The Rube Goldberg Factor

Sitting around feeling a little restless on a Saturday night (but not quite restless enough to go out and do anything), I was laying on the living room couch, listening to music from the 1940s and 1950s on KABL, and looking around the room, noting that most of the technology in my living room was available 20 years ago (and was widespread 15 years ago).

It started me pondering some rather odd technologies from my lifetime, all of which might have become “the next big thing” had not their timing been a little off or their operation just a little too convoluted.

  • Remember those adapters which used to let you play cassette tapes on your car’s 8-track player? Those were just plain bizarre, not to mention a good way to destroy both your cassettes and your 8-track player. Nothing ever sounded quite right either.
  • Cable FM radio was a strange service I had in Charlotte back in the 1980s. Not that I paid for anything so stupid, but it was pretty easy to rig by splitting the signal which ent to your TV. It was a little pointless in an urban area where all the radio reception was fine anyway.

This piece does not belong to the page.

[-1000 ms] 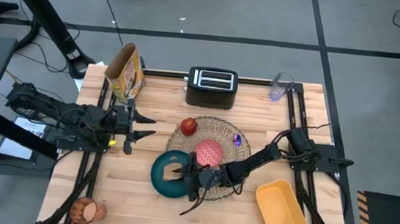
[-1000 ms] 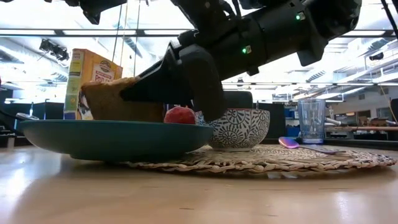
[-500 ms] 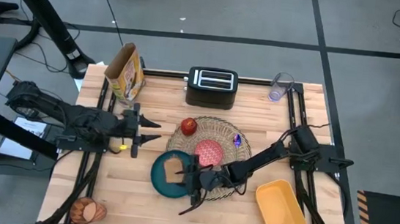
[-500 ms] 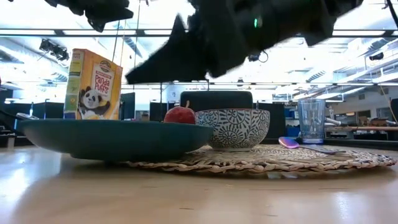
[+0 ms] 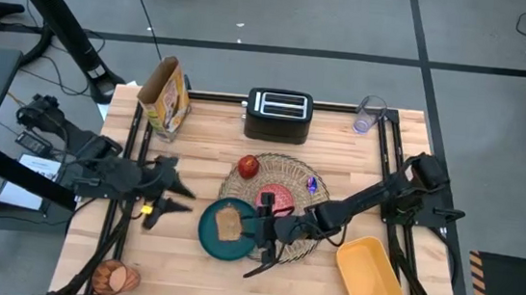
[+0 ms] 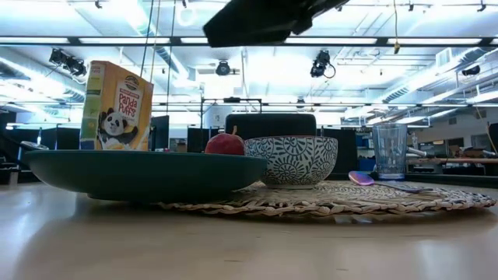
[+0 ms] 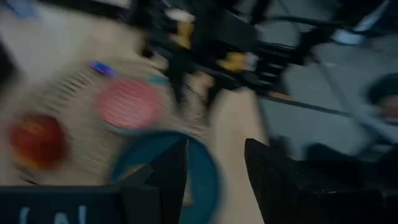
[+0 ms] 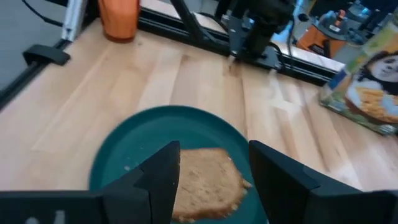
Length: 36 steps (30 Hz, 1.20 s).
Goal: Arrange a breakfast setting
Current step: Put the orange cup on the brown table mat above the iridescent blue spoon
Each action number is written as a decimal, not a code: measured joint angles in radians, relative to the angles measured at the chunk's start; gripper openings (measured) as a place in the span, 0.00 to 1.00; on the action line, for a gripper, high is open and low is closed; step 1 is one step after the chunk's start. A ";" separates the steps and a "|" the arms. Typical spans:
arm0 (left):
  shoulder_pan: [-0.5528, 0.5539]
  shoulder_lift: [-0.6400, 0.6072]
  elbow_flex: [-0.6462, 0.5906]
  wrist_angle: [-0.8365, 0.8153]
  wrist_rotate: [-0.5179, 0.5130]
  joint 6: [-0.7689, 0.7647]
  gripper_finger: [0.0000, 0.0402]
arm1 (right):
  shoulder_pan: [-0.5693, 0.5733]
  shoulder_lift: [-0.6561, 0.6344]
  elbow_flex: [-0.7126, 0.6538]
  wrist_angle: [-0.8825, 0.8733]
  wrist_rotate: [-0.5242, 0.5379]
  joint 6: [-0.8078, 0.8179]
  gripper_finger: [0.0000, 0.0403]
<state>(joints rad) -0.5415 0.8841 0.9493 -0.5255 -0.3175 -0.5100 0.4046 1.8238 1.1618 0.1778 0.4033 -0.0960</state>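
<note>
The toast slice lies flat on the teal plate, which sits at the woven placemat's near left edge. My right gripper is open and empty just right of the toast, above the plate's rim; its wrist view shows the toast ahead of its fingers. The red bowl, red apple and blue spoon rest on the placemat. The orange cup lies at the near left corner. My left gripper is open and empty left of the plate.
A cereal box, a black toaster and a clear glass stand along the far edge. A yellow container sits at the near right. Bare wood lies between the plate and the orange cup.
My right gripper has let go of the toast, risen and drawn back toward the table's right edge. The toast now lies flat on the teal plate. My left gripper has moved a little toward the near edge and turned toward the plate.
</note>
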 joint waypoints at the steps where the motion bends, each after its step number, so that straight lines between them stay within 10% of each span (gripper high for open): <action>1: -0.025 0.012 0.022 -0.010 0.019 -0.051 0.42 | 0.000 -0.008 0.000 -0.016 0.010 0.000 0.49; 28: -0.510 0.478 0.295 -0.058 0.205 -1.527 0.36 | -0.061 -0.059 -0.001 -0.086 -0.013 -0.134 0.51; 36: -0.605 0.541 0.429 -0.369 0.286 -1.735 0.35 | -0.099 -0.059 -0.001 -0.078 -0.108 -0.144 0.51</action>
<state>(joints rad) -1.1468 1.4246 1.3782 -0.8945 -0.0319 -2.2446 0.3057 1.7649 1.1610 0.1001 0.2951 -0.2398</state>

An unintended advantage for me was that it provided a high-fi audio signal for TBS (which was on cable TV channel 6, a frequency just adjacent to the lower end of the FM radio dial). I think they also (on purpose) delivered the audio sgnal for MTV (and maybe HBO) this way.

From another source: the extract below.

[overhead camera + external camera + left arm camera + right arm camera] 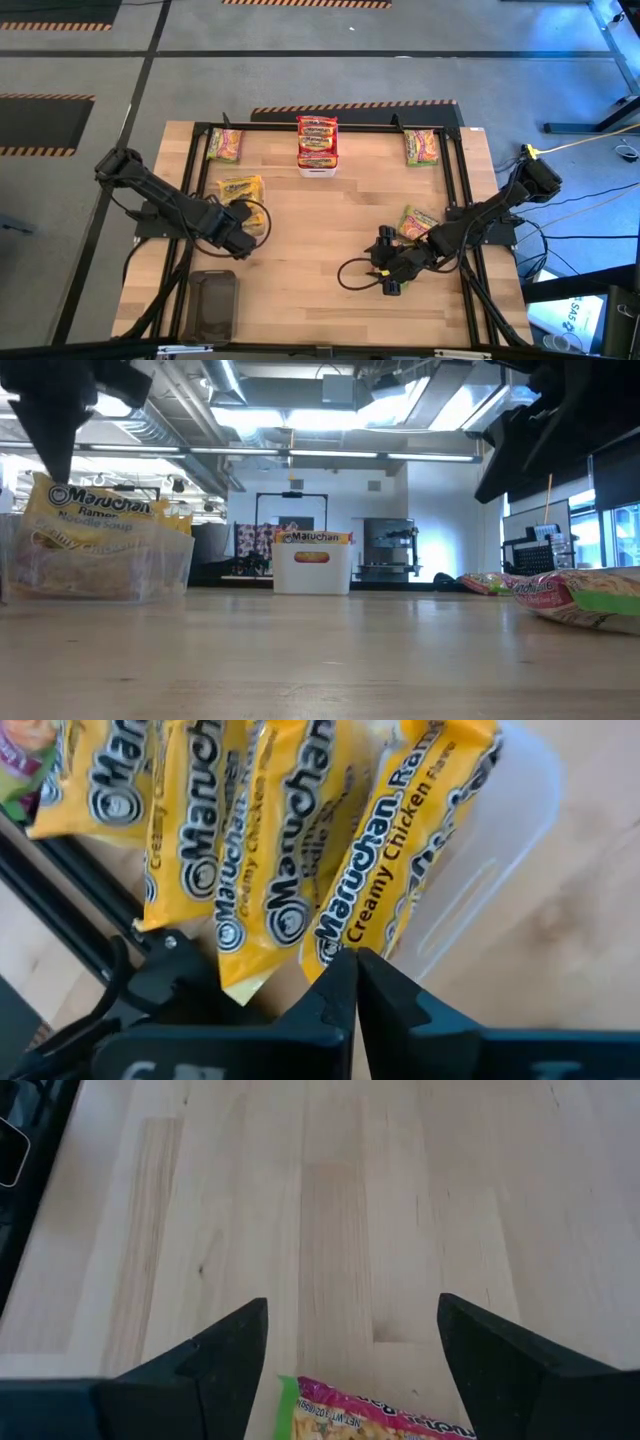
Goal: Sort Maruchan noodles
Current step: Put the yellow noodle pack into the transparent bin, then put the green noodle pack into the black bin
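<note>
From above, the wooden bench [320,250] carries noodle packets in several spots. At the far edge, in the middle, a white bin [317,166] holds a stack of red-banded packets [317,140]. A green and pink packet [225,144] lies at the far left corner and another [421,147] at the far right. The left claw [240,243] sits on the left side of the bench, just near of a clear bin [243,215] that holds yellow packets [240,189]. The right claw [388,283] hangs over the near right part of the bench, beside a further green and pink packet [418,221]. A dark tray [211,303] rests at the near left.

From bench height, the clear bin [100,565] stands at the left with its yellow packets [95,515] upright, the white bin [312,568] far off in the middle, and a green and pink packet [580,598] lies flat at the right.

The left wrist view shows the left claw [355,982] with its fingers pressed together and nothing between them, its tips just below the yellow packets [290,840], which lean in a row inside the clear bin [490,870].

The right wrist view shows the right claw [352,1345] spread wide and empty above bare wood, with the end of a green and pink packet [370,1420] lying between its fingers.
</note>
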Motion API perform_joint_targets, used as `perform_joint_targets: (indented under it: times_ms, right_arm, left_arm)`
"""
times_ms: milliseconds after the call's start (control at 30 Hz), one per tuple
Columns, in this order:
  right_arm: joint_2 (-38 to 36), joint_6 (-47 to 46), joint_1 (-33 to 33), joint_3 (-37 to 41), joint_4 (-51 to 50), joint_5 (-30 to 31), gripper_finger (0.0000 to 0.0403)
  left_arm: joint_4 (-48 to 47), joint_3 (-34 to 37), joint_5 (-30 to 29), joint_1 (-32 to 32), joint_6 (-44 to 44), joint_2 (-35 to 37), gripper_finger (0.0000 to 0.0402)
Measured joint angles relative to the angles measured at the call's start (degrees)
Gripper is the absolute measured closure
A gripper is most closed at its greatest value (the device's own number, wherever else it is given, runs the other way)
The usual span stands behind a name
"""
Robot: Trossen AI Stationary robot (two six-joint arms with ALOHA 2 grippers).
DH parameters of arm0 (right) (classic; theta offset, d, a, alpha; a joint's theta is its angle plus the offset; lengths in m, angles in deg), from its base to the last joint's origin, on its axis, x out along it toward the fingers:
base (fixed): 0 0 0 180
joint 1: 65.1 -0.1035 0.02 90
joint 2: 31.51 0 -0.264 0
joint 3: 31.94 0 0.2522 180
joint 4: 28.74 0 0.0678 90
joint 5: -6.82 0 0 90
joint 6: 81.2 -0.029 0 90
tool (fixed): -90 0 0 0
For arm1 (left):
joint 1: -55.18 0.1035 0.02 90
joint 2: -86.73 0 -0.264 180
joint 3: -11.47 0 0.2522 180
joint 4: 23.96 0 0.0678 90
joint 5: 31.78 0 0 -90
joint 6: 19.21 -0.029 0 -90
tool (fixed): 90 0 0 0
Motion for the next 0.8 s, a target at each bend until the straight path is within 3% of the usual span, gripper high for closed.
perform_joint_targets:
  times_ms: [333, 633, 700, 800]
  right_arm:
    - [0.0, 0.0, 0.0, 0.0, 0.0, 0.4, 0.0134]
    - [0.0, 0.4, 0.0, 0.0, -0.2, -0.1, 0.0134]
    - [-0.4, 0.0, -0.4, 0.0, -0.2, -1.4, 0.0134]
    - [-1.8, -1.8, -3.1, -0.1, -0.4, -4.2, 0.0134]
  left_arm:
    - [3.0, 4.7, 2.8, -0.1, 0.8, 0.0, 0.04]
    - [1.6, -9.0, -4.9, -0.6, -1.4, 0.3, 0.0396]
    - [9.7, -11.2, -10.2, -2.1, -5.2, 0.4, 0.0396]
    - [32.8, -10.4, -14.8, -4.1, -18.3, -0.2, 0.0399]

  • How about TVs which still had mechanical tuners, but disguised them as push-buttons and allowed you to put whatever channel wherever you wanted it. I still have one of those, actually, but I don’t have the sheet of replaceable channel numbers anymore.
  • A funny-looking thing which may or may not have had an actual purpose: those linear-tracking turntables which hung vertically so that the record spun facing you.

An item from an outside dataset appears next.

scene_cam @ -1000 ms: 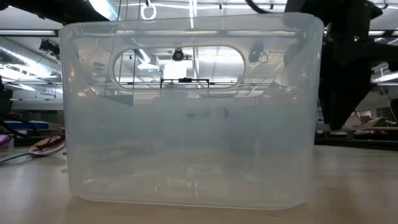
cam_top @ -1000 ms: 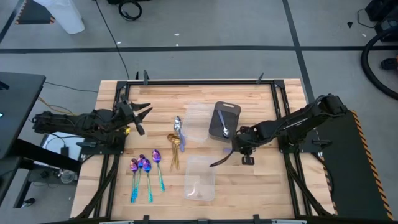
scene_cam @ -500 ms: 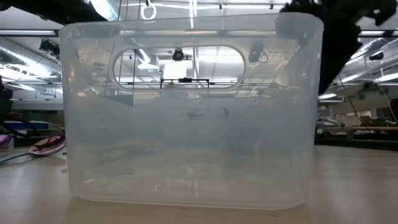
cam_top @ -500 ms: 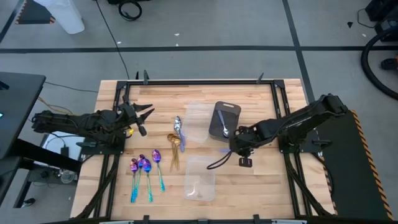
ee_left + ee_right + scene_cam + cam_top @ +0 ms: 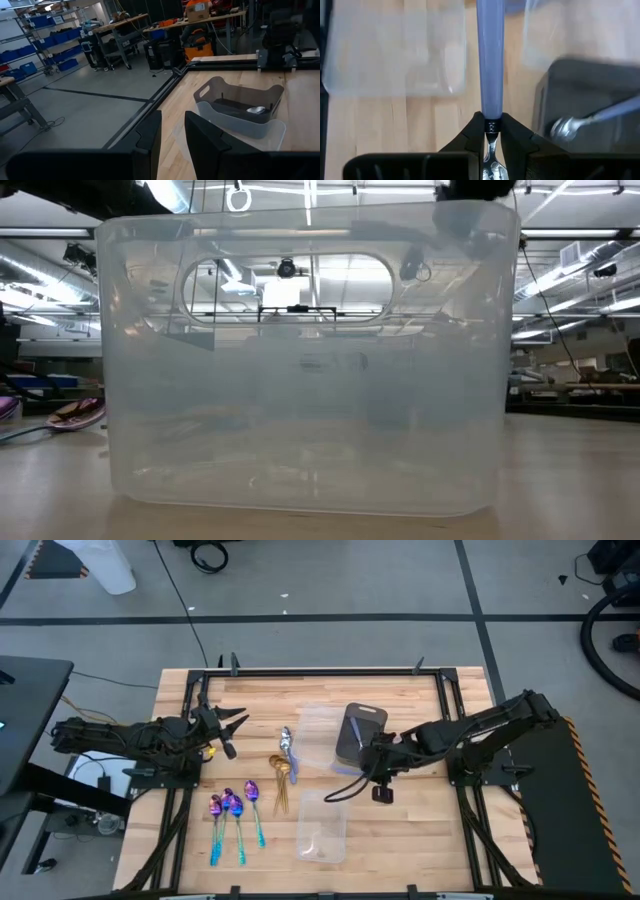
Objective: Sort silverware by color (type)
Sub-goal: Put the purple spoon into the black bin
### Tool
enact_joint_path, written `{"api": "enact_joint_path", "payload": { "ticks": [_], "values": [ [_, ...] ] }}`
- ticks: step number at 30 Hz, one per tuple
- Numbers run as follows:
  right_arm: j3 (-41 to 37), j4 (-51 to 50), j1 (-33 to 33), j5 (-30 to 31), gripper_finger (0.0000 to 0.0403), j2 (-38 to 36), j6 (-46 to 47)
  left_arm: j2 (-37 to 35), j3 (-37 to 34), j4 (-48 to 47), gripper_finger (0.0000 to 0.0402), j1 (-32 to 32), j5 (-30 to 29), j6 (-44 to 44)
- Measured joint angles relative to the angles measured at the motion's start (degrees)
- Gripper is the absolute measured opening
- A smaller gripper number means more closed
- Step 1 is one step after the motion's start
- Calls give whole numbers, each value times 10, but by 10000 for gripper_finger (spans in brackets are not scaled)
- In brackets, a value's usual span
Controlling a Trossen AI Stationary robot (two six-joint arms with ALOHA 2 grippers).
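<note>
A wooden table (image 5: 420,830) on a grey floor with dark tape lines is seen; shelving and workbenches fill the room beyond. Nearest the front edge lies a clear tray (image 5: 322,824). Left of it three purple-blue spoons (image 5: 232,808) are laid side by side, with gold spoons (image 5: 281,773) behind them, their number not discernible, and one silver spoon (image 5: 287,745) farther back. Behind the clear tray, the right gripper (image 5: 365,773) is closed on a pale-handled spoon (image 5: 490,60). Past it stands a dark tray (image 5: 361,730) holding one spoon (image 5: 592,118), beside a second clear tray (image 5: 315,740). The left gripper (image 5: 226,726), spread, is held far left of the clear tray.
</note>
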Motion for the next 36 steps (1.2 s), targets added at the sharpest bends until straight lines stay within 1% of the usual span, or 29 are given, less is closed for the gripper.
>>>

  • Even funnier: record-changer turntables which played one record, and then dropped the next one on top of it and played that one. At the end of an hour or so, you had four moderately-scratched records spinning at about 15% below their normal speed.
  • Before microwaves were common, we had boiling bags, those individual servings of a meat patty in gravy in a plastic bag which you boiled for ten minutes or so. Of course, this required food which was thin and didn’t have a shape which needed maintaining.
  • The best strange food technology, though, was the McDLT from McDonald’s. Of course, the whole McSystem at that time involved pre-cooking sandwiches which sat in a heated holding bin until served. Thus, lettuce and tomato together on a sandwich was unworkable; it left a soggy, wilted mess. That is, until the McDLT, which came in a two-chambered styrofoam package, with the meat and cheese on one side and the lettuce and tomato on the other. It could sit in the bin for the standard “ten minutes” and it was a very odd thing indeed when served.
  • Until about 1985, tone dialing (which is now standard) was an option, it cost more, and it wasn’t available everywhere. For about five years or so, there were these hybrid tone-pulse phones. They had pushbuttons but interfaced with the phone company in the old-fashioned pulse system (and took forever doing so). You could also switch modes during the call so you could dial in and use long-distance services which needed tone-dialing.

Anyone have any other strange technologies from the recent past? I don’t mean dead technolgies (like Beta, which was actually superior to VHS), but ones which died quickly just because they were so fucking weird or Rube Goldberg-esque? Mention them here. Do it now, before I start talking about the Kinko’s Oversize Fax Network…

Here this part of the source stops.